The next day proved even finer than its predecessor, the wind holding in the same direction but of perhaps a shade less strength than on the day before, while the sea had gone down until the water was smooth as the surface of a pond excepting for the low swell that scarcely ever quite disappears in mid-ocean; it was an ideal day for taking off the hatches, and I therefore determined to commence my examination of the cargo at once, beginning with the main hatch. To knock out the wedges, remove the battens, and roll back the tarpaulin was not a difficult job, and when I had got thus far, the removal of a couple of the hatches was soon effected. Luck was with me that day, for no sooner had I got the hatches off than my eyes fell upon a bale bearing marks which, according to the testimony of the vessel’s manifest, showed it to be one of those of which I was in search.

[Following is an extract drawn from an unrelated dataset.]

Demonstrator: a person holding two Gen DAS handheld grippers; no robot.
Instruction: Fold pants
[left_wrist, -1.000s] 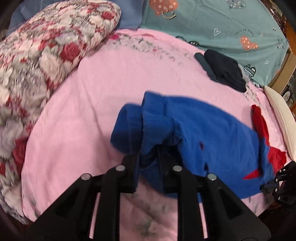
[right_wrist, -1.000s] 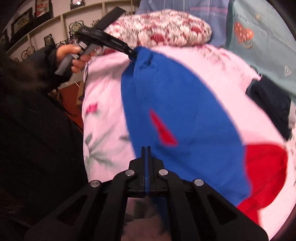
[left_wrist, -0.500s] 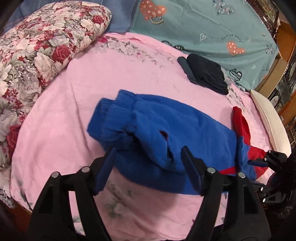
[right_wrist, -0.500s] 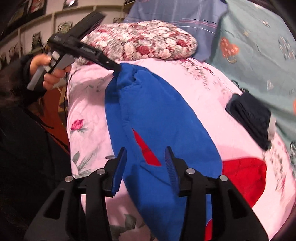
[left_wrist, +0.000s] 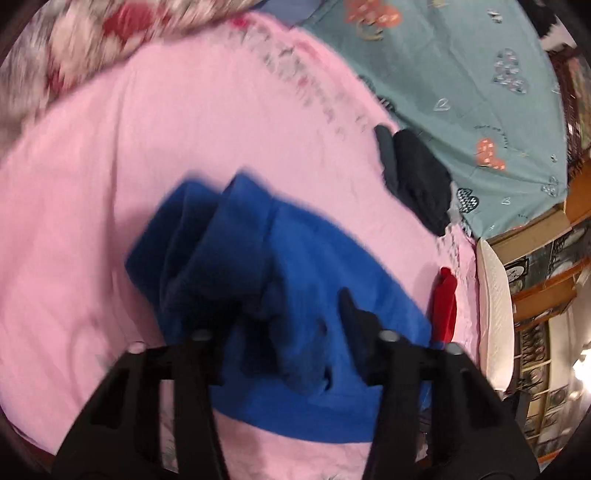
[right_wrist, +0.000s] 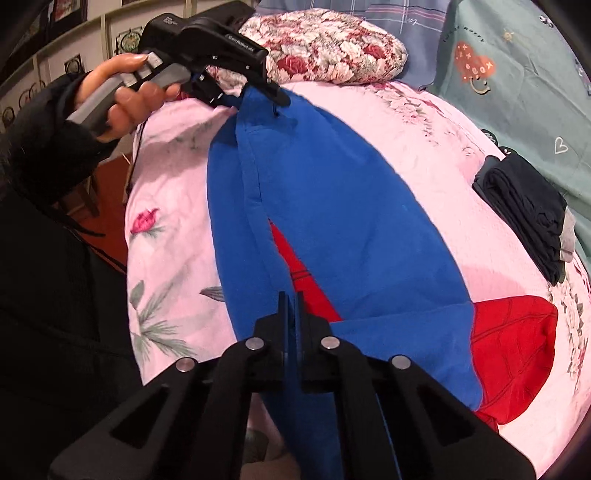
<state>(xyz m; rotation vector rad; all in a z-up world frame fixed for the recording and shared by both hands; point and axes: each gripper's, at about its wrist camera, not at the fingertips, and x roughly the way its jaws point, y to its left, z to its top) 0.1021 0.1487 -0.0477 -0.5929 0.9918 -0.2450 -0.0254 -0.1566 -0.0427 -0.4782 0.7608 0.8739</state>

It was too large, and was too tightly wedged in among others to admit of my moving it unaided, but with the assistance of a strop on the mainstay, and the watch tackle, I soon broke it out and triumphantly landed it on deck. The manifest gave the contents as ready-made clothing—men’s and women’s; which was exactly what Miss Onslow at least needed more than anything else; so I opened it forthwith, and then called the young lady to overhaul the contents and select what she would, while I gave her a spell at the wheel. In ten minutes she came aft, with her arms full of neatly-folded white material, and disappeared below. Then she came on deck again, had a further search, and this time carried off a load of coloured fabric; after which she remained invisible for nearly three-quarters of an hour. Finally she reappeared clad in an entirely new rig-out from top to toe; and very sweet and charming she looked, although I regret being unable to inform my female readers of the details of her costume. Then I had my innings, and after a considerable amount of rummaging succeeded in finding a couple of suits of light tweed that I thought would fit me, together with a generous supply of underclothing. This done, and our more pressing needs in the matter of clothing met, I returned the despoiled bale to its place in the hatchway, replaced the hatches, and battened everything securely down once more. The remainder of the day I devoted to the task of pumping the ship dry.

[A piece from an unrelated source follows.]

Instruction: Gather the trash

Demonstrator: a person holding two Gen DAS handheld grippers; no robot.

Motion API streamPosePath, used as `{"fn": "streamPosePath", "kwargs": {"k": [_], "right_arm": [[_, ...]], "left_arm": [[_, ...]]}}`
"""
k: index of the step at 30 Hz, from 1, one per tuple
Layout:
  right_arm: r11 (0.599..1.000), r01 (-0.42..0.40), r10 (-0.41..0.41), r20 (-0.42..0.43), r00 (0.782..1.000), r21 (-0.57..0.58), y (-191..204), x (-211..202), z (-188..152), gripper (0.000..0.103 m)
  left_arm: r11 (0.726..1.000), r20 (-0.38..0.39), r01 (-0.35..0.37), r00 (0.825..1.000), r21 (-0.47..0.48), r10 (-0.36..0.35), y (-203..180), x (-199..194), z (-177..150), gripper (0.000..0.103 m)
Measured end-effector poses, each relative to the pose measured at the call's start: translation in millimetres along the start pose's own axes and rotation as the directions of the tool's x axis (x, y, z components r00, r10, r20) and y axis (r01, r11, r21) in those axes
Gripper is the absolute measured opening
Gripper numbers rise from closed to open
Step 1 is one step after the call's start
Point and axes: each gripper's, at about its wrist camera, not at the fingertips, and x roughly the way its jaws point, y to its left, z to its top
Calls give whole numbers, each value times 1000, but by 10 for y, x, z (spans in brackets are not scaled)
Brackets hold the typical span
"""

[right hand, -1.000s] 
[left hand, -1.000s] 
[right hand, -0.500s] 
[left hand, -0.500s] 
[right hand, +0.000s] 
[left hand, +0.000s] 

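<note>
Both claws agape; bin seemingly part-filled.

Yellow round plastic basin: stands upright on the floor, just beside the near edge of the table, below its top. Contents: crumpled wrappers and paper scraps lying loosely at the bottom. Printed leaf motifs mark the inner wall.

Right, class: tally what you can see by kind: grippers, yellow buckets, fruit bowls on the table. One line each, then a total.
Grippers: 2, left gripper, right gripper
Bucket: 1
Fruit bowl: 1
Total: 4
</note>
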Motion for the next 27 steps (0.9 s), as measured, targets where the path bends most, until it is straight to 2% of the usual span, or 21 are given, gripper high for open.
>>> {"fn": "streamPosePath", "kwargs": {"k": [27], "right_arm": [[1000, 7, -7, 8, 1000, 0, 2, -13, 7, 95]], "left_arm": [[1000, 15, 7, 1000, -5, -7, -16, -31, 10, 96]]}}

The two succeeding days were quite devoid of incident; the weather held fine, and the wind so light that the brig made barely three knots in the hour, on a taut bowline; there was nothing particular to do, for the small air of wind that continued to blow hung obstinately at east, and we were still driving slowly south, the vessel steering herself. Under these circumstances, as I was daily growing increasingly anxious to fall in with a sail of some sort that would take us off, and convey us to a civilised port, or even lend me a few hands to help in carrying the brig to Cape Town, I spent pretty nearly the whole of the day in the main-topmast crosstrees, from whence I could obtain the most extended view possible, and perhaps be thus able to intercept some craft that would otherwise slip past us unseen.
On the third day after my raid upon the cargo I was aloft as usual—the hour being about ten a.m.,—while Miss Onslow was busy in and out of the galley. The ship was creeping along at a speed of about two and a half knots, when, slowly and carefully sweeping the horizon afresh with the telescope, after a rather long spell of meditation upon how this adventure was likely to end, a small, hazy-looking, ill-defined object swam into the field of the instrument. The object was about one point before the weather beam, and was so far away that the rarefaction of the air imparted to it a wavering indistinctness of aspect that rendered it quite unrecognisable. The fact, however, that it was visible at all in the slightly hazy atmosphere led me to estimate its distance from the brig as about ten miles, while, from its apparent size, it might be either a boat, a raft, or a piece of floating wreckage. But whatever it might be, I determined to examine it, since it would be nothing out of my way, and would merely involve the labour of getting the ship round upon the other tack; so I continued to watch it until it had drifted to a couple of points abaft the beam—which occurred just two and a half hours after I had first sighted it, thus confirming my estimate as to its distance—when I put the helm hard down, lashed it, and then tended the braces as the brig sluggishly came up into the wind and as sluggishly paid off on the starboard tack. When the brig was fairly round, and the helm steadied I found that the object bore a full point on the lee bow, and that we should probably fetch it with ease. It was now distant about ten and a half miles, so there was plenty of time for us to go below and get tiffin ere closing it.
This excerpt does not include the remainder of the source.